Johnny Boychuck scored the other Boston goal, a wicked drive from the top of the right circle that was initially credited to Tyler Seguin on a redirection in front of Toronto goalie James Reimer, but replays showed that the puck slipped through the small scrum in front of the net…

That made the score 3-2 halfway through the final frame and seemed to awaken the Bruins from their sleepwalking state, as they started pelting Reimer, but it was too late – the damage was done.

The Leaf’s netminder was on spot and stopped every Bruins’ chance from thereon out.  Overall, Reimer stopped 39 of 41 as the Eastern Conference quarterfinal series now travels to Toronto for game 3, the two division rivals locked at one game a piece.

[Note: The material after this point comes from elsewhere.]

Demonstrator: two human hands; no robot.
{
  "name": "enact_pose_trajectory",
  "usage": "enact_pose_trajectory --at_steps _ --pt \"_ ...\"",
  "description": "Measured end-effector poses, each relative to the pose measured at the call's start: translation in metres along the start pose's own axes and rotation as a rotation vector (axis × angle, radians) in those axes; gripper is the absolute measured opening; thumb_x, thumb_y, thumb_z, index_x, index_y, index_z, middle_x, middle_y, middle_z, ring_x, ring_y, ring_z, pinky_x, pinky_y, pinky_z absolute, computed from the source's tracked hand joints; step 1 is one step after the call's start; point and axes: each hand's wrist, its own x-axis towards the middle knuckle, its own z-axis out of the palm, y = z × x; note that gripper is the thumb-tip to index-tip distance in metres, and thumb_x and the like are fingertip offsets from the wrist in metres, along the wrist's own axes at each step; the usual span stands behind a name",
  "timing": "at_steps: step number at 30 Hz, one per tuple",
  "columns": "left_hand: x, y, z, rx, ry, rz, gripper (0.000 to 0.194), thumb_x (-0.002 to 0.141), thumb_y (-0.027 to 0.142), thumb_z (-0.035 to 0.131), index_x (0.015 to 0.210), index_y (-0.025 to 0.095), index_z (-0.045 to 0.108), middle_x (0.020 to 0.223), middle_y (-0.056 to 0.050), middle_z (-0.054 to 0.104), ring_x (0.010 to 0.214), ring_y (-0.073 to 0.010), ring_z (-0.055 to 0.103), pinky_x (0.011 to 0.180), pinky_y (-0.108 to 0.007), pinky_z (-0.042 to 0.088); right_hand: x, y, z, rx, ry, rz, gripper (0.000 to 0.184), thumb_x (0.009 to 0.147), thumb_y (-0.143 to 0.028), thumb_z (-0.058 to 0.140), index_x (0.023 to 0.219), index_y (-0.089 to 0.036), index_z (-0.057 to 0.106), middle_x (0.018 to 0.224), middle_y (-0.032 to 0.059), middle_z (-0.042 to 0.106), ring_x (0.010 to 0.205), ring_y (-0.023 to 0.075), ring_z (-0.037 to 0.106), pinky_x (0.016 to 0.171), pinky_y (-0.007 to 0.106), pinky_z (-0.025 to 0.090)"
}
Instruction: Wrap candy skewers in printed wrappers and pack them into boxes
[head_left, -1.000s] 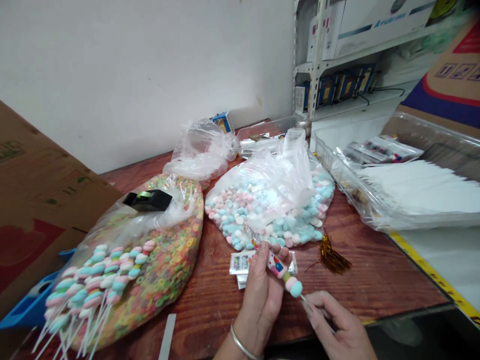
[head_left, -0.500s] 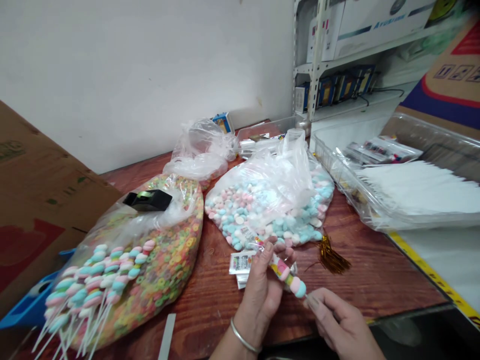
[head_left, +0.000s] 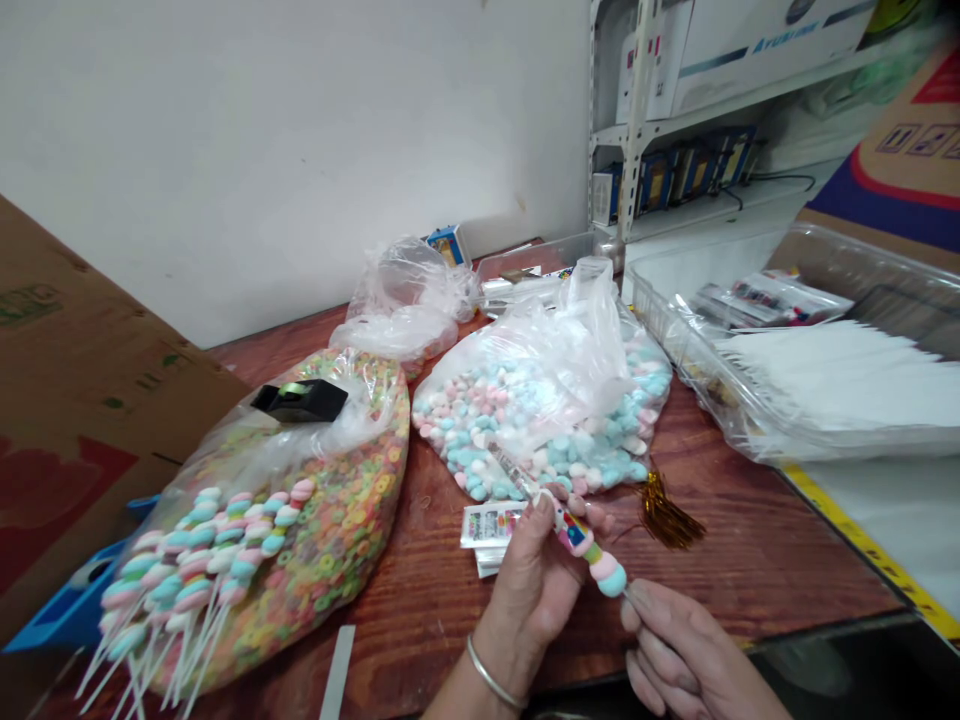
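My left hand (head_left: pixel 536 575), with a metal bangle on its wrist, is closed around a marshmallow skewer (head_left: pixel 606 574) in a clear printed wrapper (head_left: pixel 512 470). Pink and blue marshmallows stick out at the skewer's lower end. My right hand (head_left: pixel 679 640) pinches the stick just below them; most of the stick is hidden by the fingers. Beyond the left hand lies a clear bag of pastel marshmallows (head_left: pixel 480 430). Small printed packets (head_left: pixel 487 527) sit beside that hand, and gold twist ties (head_left: pixel 667 515) lie to its right.
Several marshmallow skewers (head_left: pixel 199 560) rest on a bag of ring-shaped candy (head_left: pixel 352 500), with a black tape dispenser (head_left: pixel 304 401) on top. A clear tray (head_left: pixel 757 440) with white paper bags stands right. Cardboard boxes (head_left: pixel 75 400) flank the table (head_left: pixel 427 610).
The wrapped skewer has turned between my hands, so blue and red print now faces up. Both hands have shifted slightly right and keep hold of it.
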Motion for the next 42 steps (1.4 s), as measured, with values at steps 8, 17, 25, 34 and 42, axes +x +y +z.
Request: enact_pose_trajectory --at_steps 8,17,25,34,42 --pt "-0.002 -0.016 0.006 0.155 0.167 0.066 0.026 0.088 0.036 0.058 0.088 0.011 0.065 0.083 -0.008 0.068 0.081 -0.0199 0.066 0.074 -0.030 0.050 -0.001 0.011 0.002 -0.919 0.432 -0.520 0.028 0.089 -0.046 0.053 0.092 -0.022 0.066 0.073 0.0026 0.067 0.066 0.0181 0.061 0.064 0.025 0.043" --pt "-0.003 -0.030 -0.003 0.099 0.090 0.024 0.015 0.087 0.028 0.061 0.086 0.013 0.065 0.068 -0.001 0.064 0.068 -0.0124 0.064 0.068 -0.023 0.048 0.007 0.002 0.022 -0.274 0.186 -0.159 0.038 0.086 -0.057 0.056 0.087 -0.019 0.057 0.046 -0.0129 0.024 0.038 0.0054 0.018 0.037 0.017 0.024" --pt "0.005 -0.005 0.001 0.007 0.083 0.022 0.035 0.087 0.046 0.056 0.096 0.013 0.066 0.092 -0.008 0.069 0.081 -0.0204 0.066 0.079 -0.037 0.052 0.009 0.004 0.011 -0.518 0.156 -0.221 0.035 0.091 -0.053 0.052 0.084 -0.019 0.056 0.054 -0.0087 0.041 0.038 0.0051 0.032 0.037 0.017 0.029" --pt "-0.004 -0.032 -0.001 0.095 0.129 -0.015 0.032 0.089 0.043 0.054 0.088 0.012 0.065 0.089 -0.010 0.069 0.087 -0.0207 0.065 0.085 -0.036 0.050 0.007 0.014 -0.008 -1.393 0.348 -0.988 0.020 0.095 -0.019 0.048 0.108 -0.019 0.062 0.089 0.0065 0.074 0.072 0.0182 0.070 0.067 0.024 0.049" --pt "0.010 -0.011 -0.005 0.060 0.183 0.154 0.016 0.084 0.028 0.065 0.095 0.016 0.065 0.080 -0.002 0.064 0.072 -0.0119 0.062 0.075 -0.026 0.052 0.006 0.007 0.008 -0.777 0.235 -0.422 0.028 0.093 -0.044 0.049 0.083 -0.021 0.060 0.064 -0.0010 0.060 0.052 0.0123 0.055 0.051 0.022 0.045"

Tuukka Rask stopped 28 of 32 shots on goal, but yielding the four goals doesn’t tell truthfully the solid game in net he had.  Several instances during the Bruins’ nap between the middle of the second and third periods the Bruins defense left Rask on an island, once even allowing the Leafs to gang up on him and fire multiple shots in rapid-fire succession – Rask stopped all except the one that went over his shoulder and hit the crossbar of the goal.

Former Bruin Phil Kessel scored the game winner moments afterward.  Joffrey Lupul had two goals for the Leafs and James van Riemsdyk scored an insurance goal on an athletic spinning play to the right of a sprawling Rask, tucking the puck past the red line just under the goalie’s skate with 3:07 left in regulation.

The Bruins’ issues of clearing the defensive zone and staying engaging for a full 60 minutes has dogged this team all season – but now it’s the post-season, and it’s going to take a more consistent effort that what Boston showed on Saturday night to advance for a chance at the Cup.